今はそんな場合じゃないとわかってるのだが、どうしても気になってしまう。先ほどから感じていたもやもやの正体に、美來を見た瞬間に気付いたのだ。
今日は美來の誕生日じゃないか、と。
「…………」
本当、どうかしてる。
これでもこの一週間は意識してきたつもりだし、昨夜だってミサンガの仕上げに余念がなかったのだ。それなのに、完全に忘れるなんてことがあるか?
この状況を言い訳にすることはできるけど、それにしてもだ。
いや大丈夫、まだ手遅れじゃない。
ミサンガは前日のうちに制服のズボンのポケットに忍ばせておいたから、この話し合いがひと段落したら渡せばいい。
だけど、気になる点がもうひとつ。
あんなに長かった美來の髪が、ギリギリうなじが隠れるくらいの短さになっていた。
昨晩のうちに切ったのだろうか? 願掛けと言っていたけど、誕生日を迎える前に叶ったということなのか。

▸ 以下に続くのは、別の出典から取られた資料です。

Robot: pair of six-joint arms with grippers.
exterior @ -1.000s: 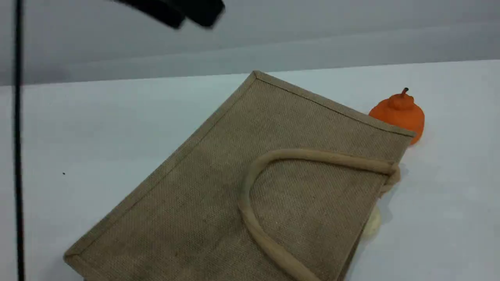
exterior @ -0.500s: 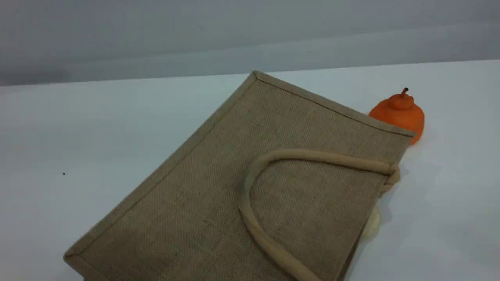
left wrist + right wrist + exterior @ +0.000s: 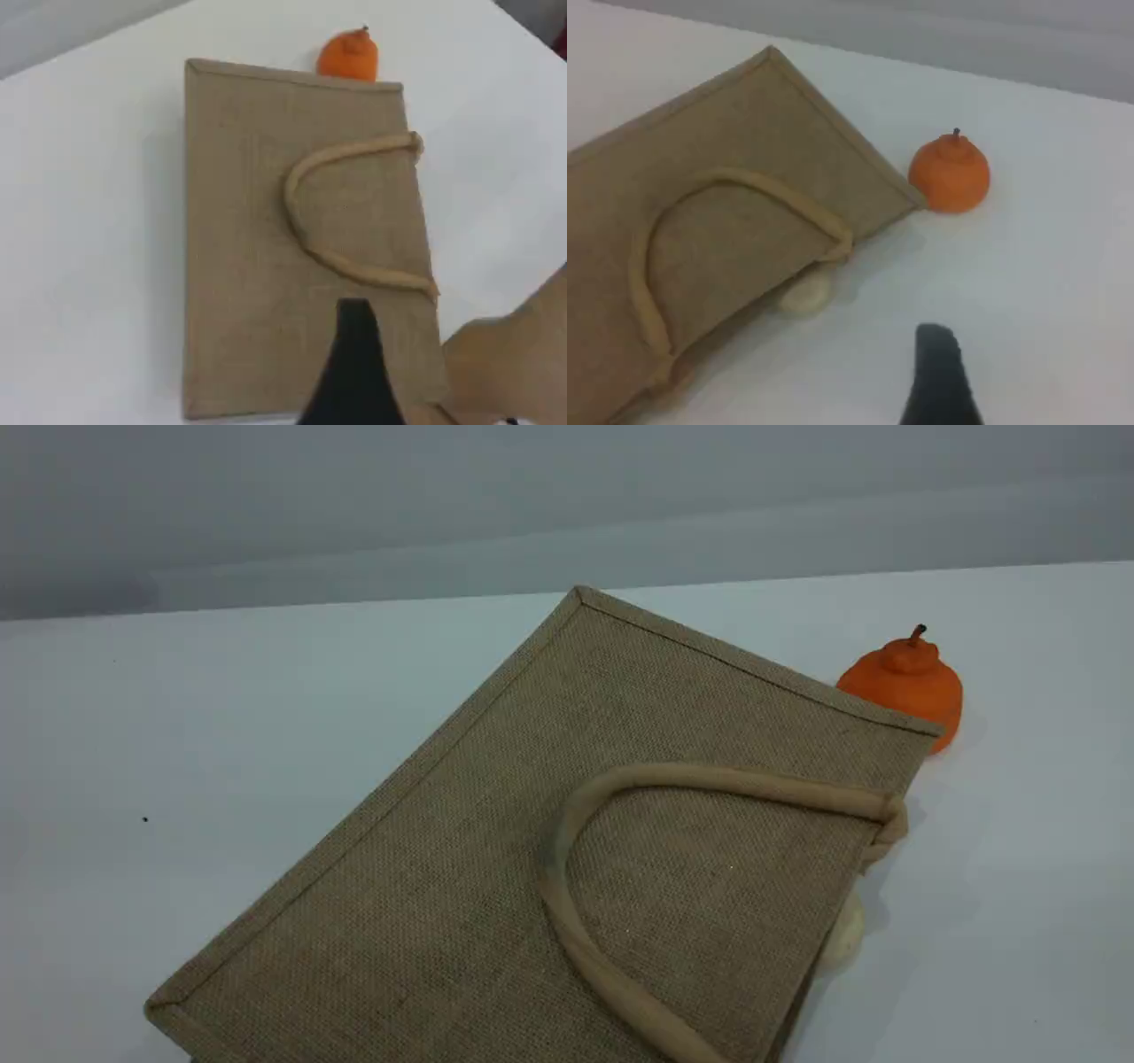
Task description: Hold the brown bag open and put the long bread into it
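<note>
Scene view: brown bag (image 3: pixel 549 850) lies flat across the centre and lower frame, handle (image 3: pixel 567 868) on top, orange fruit (image 3: pixel 905 682) at its upper right, pale round item (image 3: pixel 843 937) peeking from its right edge; no arms, long bread not visible. Left wrist view: left gripper (image 3: pixel 354 376) hangs above the bag's lower edge, spread wide, holding nothing. Right wrist view: right gripper (image 3: pixel 939 376) over bare table (image 3: pixel 1045 292) at bottom centre, also spread, nothing held.

Dark arm and cable at the scene view's top left, now gone.
</note>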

理由を聞きたいのだが、それどころではない場の雰囲気に流され、話しかけるタイミングを逃し、まだ一言も口を利けずにいる……プレゼントの件もあり、若干気まずい。
「おい想介、聞いてんのか」
カズに呼ばれて現実に意識を戻すと、全員が僕に注目していた。
「あれ? どうした?」
「どうしたじゃねえよ。早く行くぞ」
「どこに?」
「だから、迎えに行くんだよ」
「誰を?」
「……人間をチンパンジーにする能力者、名乗り出ろ。こいつを元に戻せ」
「悪かったよ! 考え事してて聞いてなかったんだって!」
上の空だった間に話が進んでいたらしい。
カズはやれやれとため息をついた。
「頼むぜ相棒。まだ一人、ここにいねえ奴がいるだろ。恐らく自分の部屋に籠ってて、この状況に気付いてもいねえだろう奴が。こうなった以上はツラ貸してもらおうって話だよ」
「え。でもここに全員…………あ」
そういえば。
僕と木花の間の空席。
「はくじょーなやつだなー、各務は」
天照さんが呆れ顔で言ったが、その指摘は恐らく間違っていない。